Gore Vidal aims to steal the form away from the right. Inventing a Nation borrows its essential narrative from Benjamin Franklin’s dark benediction over the newly written constitution. That, too, was a parlous moment for American liberty. Eleven years after breaking with England, the United States seemed destined for chaos. Each cantankerous state governed itself and squabbled with its neighbours. In 1787, their panicky leaders gathered in Philadelphia to try to patch the nation together. After wrangling all summer – big states v. small, slave states v. free, aristocrats v. republicans – they hammered out their document. As the delegates lined up to sign, the 81-year-old Franklin offered this ambiguous blessing:
I agree to this Constitution with all its faults, if they are such: because I think a General Government necessary for us, and there is no Form of Government but what may be a Blessing to the People if well administered; and I believe farther that this is likely to be well administered for a Course of Years and can only end in Despotism as other Forms have done before it when the People shall become so corrupted as to need Despotic Government, being incapable of any other.

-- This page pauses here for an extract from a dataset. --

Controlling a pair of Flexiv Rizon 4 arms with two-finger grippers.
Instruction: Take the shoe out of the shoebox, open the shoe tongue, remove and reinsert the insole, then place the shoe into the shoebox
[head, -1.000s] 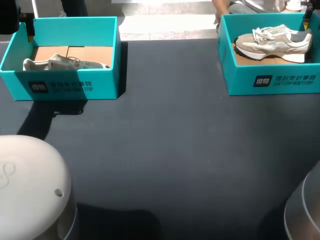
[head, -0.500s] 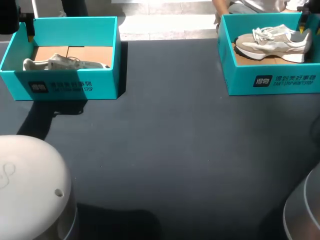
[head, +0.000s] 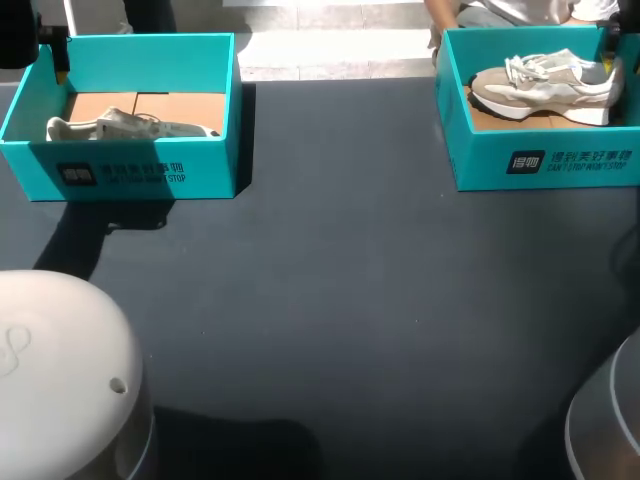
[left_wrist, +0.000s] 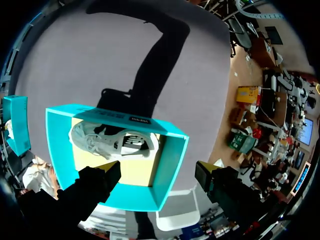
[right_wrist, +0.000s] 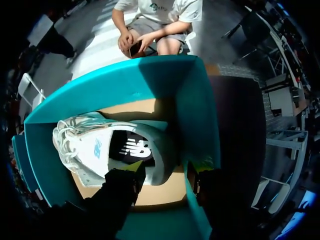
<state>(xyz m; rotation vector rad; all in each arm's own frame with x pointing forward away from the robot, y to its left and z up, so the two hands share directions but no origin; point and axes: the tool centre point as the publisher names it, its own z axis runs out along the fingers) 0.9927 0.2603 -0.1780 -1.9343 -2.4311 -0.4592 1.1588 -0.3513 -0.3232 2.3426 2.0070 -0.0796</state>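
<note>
Right wrist view: noted right gripper (right_wrist: 168, 167) spread apart astride heel of shoe (right_wrist: 100, 150) inside right shoebox (right_wrist: 200, 100); left gripper (left_wrist: 156, 170) spread wide above left shoebox (left_wrist: 170, 160) with second shoe (left_wrist: 95, 142).

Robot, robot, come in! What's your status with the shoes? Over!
Left gripper open over left shoebox, left shoe inside. Right gripper open at right shoe heel, inside right shoebox. No shoe out yet.
</note>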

And that, Vidal says, was Franklin’s last and greatest prophecy. ‘Two centuries and 16 years later, Franklin’s blunt dark prophecy has come true: popular corruption has indeed given birth to that despotic government which he foresaw as inevitable at our birth.’ Vidal surveys the familiar details: a conservative clique brazenly steals an election; the Supreme Court tosses aside the ballots and ‘throws a bright spotlight on just how undemocratic our republic has become’; corporations like Enron plunder both their investors and their employees. And, most ominously, the despotic regime tightens its grip by fostering a permanent state of war. The American republic becomes, as Franklin predicted, an American empire.

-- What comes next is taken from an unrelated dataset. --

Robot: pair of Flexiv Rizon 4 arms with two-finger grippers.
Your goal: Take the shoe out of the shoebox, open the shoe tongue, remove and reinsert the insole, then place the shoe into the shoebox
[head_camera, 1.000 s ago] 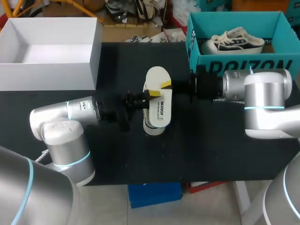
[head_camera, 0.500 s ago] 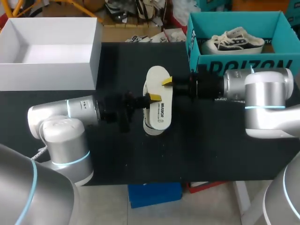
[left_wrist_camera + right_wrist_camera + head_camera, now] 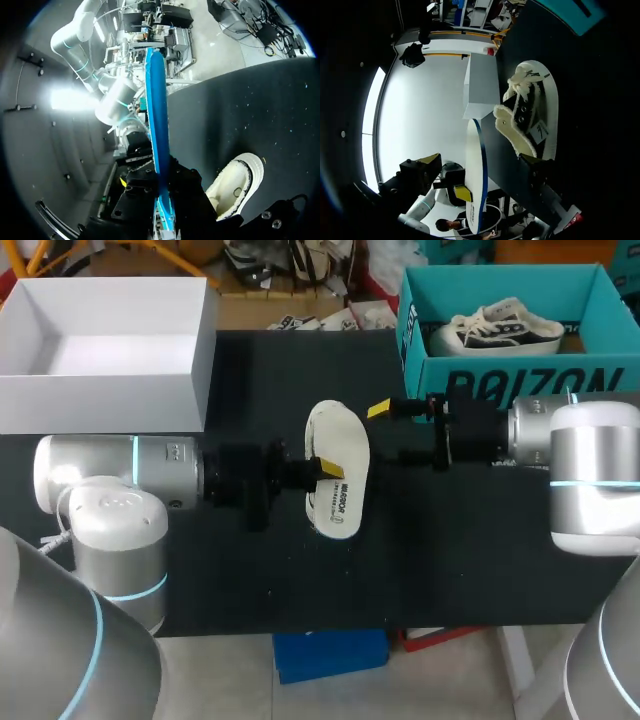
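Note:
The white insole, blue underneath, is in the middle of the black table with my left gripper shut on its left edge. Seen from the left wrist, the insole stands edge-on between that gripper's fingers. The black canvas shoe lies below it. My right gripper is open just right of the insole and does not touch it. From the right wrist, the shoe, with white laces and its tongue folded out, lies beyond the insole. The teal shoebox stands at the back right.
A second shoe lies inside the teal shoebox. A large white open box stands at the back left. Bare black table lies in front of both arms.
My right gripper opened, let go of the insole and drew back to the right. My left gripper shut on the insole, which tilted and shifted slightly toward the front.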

Worse, Franklin’s prophecy no longer stirs even a vague popular memory. Vidal rummages through his bookshelf, plucks out Esmond Wright’s Benjamin Franklin: His Life as He Wrote It, and finds the prophecy snipped out of the third edition. Again, he reaches for ‘the best of America’s high school history books’, The American Pageant, and finds its authors complaining that Franklin had become so ‘indiscreetly talkative’ that his colleagues hired chaperones to trail him and stop him spilling the Constitutional Convention’s secrets. ‘The wise, eerily prescient voice of the authentic Franklin’, Vidal comments, is now recast as ‘the jolly, fat ventriloquist of common lore’.

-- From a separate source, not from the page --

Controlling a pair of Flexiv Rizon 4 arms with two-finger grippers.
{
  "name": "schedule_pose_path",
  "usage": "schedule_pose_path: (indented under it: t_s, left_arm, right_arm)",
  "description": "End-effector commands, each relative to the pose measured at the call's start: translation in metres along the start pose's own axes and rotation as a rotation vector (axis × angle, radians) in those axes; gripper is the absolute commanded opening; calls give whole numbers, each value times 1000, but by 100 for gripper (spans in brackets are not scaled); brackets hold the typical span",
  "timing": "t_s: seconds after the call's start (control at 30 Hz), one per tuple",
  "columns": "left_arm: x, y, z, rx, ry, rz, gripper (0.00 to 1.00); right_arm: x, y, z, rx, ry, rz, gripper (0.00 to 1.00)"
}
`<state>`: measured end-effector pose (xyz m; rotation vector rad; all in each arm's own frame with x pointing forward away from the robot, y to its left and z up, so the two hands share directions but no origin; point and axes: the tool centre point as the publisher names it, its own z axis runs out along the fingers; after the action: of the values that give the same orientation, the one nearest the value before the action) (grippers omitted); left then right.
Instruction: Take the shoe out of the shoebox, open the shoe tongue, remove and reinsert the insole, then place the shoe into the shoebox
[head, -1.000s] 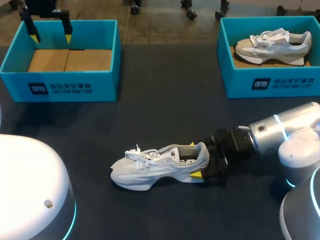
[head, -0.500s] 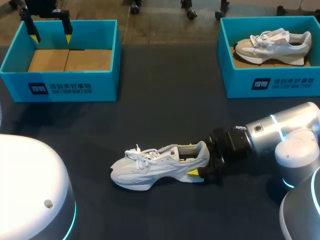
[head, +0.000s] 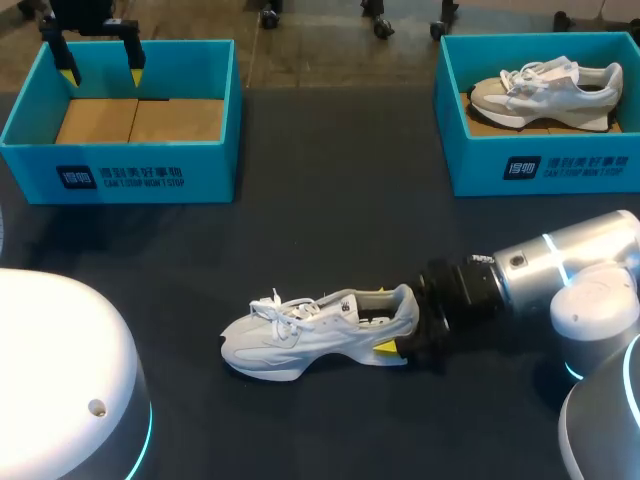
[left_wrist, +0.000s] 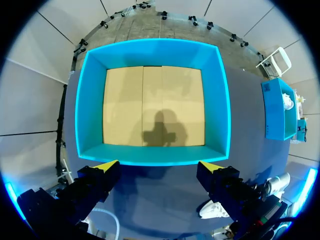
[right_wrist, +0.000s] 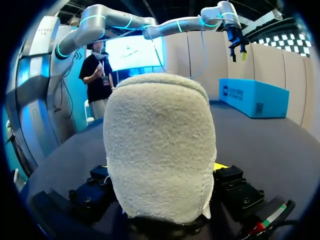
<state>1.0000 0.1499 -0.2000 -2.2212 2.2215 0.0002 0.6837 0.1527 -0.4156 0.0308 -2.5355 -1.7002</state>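
In the head view, the white shoe (head: 320, 330) lies on its sole on the dark counter (head: 300, 220), toe toward my left, its heel pinched by the right hand (head: 393, 322). The left hand (head: 100, 62) hangs spread over the left shoebox (head: 120, 175), and a second shoe (head: 545, 85) sits in the right shoebox (head: 540, 165). In the left wrist view, the spread fingers (left_wrist: 106, 167) stand just short of that box's near wall, with its cardboard floor ahead. In the right wrist view, the shoe's fuzzy heel sits upright in the right hand's grasp.

Fuzzy cloth shoe (right_wrist: 159, 145) (matt)
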Motion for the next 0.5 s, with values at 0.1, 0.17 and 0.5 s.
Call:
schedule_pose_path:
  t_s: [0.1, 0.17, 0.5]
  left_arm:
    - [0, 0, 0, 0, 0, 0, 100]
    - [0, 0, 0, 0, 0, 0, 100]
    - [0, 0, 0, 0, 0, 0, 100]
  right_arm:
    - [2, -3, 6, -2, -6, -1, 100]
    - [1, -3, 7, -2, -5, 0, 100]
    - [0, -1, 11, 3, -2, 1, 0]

His treatment of the founders flouts one rule of the jeremiad: for Vidal there never was a golden age – quite the contrary – and he rudely exposes the clay feet hidden beneath those Federalist chairs. The glorious past is thick with knaves and fools, and that knavery and foolishness would eventually corrupt the republic: ‘What will be the old age of the government if it is thus early decrepit!’ the French ambassador Joseph Fauchet sniffed in 1792. The ‘whole nation’ is ‘a stock-jobbing, speculating, selfish people. Riches alone here fix consideration.’ Those early American foibles – cash, class and corruption – are at the heart of our present troubles.
The most sustained theme of Inventing a Nation might be tagged as tales of avarice. Even the ‘protocolossus’ George Washington shambles onto Vidal’s stage ‘seriously broke’ and grumbling about money. Most accounts point up that he was elected to almost everything (commander of the army, chair of the Constitutional Convention, president of the nation), and gave the rude young republic some dignity: Washington calculated every action by how it might touch his (and, by extension, his nation’s) reputation. As president, for example, he received visitors in afternoon levees, at which he formally greeted dignitaries, arrayed in a semi-circle around him, one at a time; during the reception, the president guided his countrymen away from the gauche temptation to shake his hand by holding his hat in one hand while resting the other on the hilt of his sword.